## Assigned task
In the following listing, work out how many lines contain the string "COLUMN", and state only that number.

[Opening Material provided section]

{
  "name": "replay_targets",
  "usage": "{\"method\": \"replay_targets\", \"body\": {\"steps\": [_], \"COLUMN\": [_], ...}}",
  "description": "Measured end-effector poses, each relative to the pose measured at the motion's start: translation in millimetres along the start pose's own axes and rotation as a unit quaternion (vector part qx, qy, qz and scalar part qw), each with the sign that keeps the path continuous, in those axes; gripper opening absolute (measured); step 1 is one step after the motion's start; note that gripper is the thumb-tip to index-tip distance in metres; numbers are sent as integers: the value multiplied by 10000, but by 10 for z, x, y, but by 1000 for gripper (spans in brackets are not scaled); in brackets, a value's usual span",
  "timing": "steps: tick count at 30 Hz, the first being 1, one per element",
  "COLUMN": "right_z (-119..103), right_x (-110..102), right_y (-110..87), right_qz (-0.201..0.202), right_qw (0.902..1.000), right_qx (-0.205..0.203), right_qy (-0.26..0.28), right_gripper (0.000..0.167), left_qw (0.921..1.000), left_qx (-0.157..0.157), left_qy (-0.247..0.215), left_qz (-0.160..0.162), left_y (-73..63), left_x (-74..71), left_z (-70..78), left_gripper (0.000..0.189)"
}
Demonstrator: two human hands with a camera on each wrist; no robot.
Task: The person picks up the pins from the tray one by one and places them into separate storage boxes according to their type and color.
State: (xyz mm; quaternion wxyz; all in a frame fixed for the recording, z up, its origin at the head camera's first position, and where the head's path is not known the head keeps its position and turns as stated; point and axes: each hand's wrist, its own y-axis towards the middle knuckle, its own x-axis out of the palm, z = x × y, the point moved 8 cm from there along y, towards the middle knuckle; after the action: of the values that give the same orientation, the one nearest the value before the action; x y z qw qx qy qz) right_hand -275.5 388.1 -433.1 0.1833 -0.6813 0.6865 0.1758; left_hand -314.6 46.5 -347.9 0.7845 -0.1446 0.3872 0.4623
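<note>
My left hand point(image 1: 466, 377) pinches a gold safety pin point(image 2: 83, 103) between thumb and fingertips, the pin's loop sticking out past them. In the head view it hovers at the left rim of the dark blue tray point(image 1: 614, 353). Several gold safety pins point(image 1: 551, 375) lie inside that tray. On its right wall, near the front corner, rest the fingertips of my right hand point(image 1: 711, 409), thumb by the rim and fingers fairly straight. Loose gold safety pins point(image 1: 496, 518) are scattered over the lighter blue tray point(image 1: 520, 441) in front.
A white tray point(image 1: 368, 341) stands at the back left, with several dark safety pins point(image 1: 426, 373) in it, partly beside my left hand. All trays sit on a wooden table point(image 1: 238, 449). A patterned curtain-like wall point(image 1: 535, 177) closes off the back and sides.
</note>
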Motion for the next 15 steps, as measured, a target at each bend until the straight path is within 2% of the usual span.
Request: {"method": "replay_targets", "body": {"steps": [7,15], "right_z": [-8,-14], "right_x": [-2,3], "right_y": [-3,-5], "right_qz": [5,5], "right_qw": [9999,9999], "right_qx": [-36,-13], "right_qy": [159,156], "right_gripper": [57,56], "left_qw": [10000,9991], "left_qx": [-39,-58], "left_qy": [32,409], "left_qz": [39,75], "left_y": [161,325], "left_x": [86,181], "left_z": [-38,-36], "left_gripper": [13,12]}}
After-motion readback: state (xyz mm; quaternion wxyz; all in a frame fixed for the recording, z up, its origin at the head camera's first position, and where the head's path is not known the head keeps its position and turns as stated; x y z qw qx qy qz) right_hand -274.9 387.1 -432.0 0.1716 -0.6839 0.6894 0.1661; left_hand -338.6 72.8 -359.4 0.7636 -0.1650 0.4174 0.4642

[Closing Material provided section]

## Response for this exercise
2